====== SOURCE MATERIAL ======

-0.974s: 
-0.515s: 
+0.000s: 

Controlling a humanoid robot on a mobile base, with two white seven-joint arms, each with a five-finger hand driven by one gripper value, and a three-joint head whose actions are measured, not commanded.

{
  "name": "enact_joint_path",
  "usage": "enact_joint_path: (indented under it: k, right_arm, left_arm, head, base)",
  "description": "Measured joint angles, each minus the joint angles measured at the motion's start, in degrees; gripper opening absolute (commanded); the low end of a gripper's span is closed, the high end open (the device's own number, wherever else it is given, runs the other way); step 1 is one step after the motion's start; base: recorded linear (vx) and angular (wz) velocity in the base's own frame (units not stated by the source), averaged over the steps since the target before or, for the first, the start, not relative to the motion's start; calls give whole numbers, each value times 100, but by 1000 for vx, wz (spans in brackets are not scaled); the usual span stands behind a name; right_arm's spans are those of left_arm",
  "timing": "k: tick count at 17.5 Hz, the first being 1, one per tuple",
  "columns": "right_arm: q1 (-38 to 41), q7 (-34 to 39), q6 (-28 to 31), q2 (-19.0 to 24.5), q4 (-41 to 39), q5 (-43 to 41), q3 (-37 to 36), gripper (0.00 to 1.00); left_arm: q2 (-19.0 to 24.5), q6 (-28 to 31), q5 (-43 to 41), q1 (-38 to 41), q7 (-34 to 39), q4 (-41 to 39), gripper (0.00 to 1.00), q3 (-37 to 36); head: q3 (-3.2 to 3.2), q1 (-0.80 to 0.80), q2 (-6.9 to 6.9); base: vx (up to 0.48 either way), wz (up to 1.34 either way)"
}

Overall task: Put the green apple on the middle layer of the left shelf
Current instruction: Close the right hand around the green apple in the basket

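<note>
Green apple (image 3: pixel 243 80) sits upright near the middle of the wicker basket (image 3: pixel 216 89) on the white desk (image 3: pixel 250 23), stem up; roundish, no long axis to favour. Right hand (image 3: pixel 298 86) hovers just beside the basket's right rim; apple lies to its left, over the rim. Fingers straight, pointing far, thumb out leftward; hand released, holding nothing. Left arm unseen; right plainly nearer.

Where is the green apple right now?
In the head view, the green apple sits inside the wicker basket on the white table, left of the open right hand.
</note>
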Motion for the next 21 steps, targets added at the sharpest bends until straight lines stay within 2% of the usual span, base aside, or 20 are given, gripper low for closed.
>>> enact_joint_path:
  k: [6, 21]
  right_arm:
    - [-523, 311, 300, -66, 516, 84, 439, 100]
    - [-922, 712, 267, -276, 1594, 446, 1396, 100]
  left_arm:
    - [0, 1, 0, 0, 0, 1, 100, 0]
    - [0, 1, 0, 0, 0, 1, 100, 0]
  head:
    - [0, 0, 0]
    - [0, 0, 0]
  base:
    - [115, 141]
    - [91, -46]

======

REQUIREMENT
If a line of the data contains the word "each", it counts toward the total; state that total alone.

TASK ANSWER
2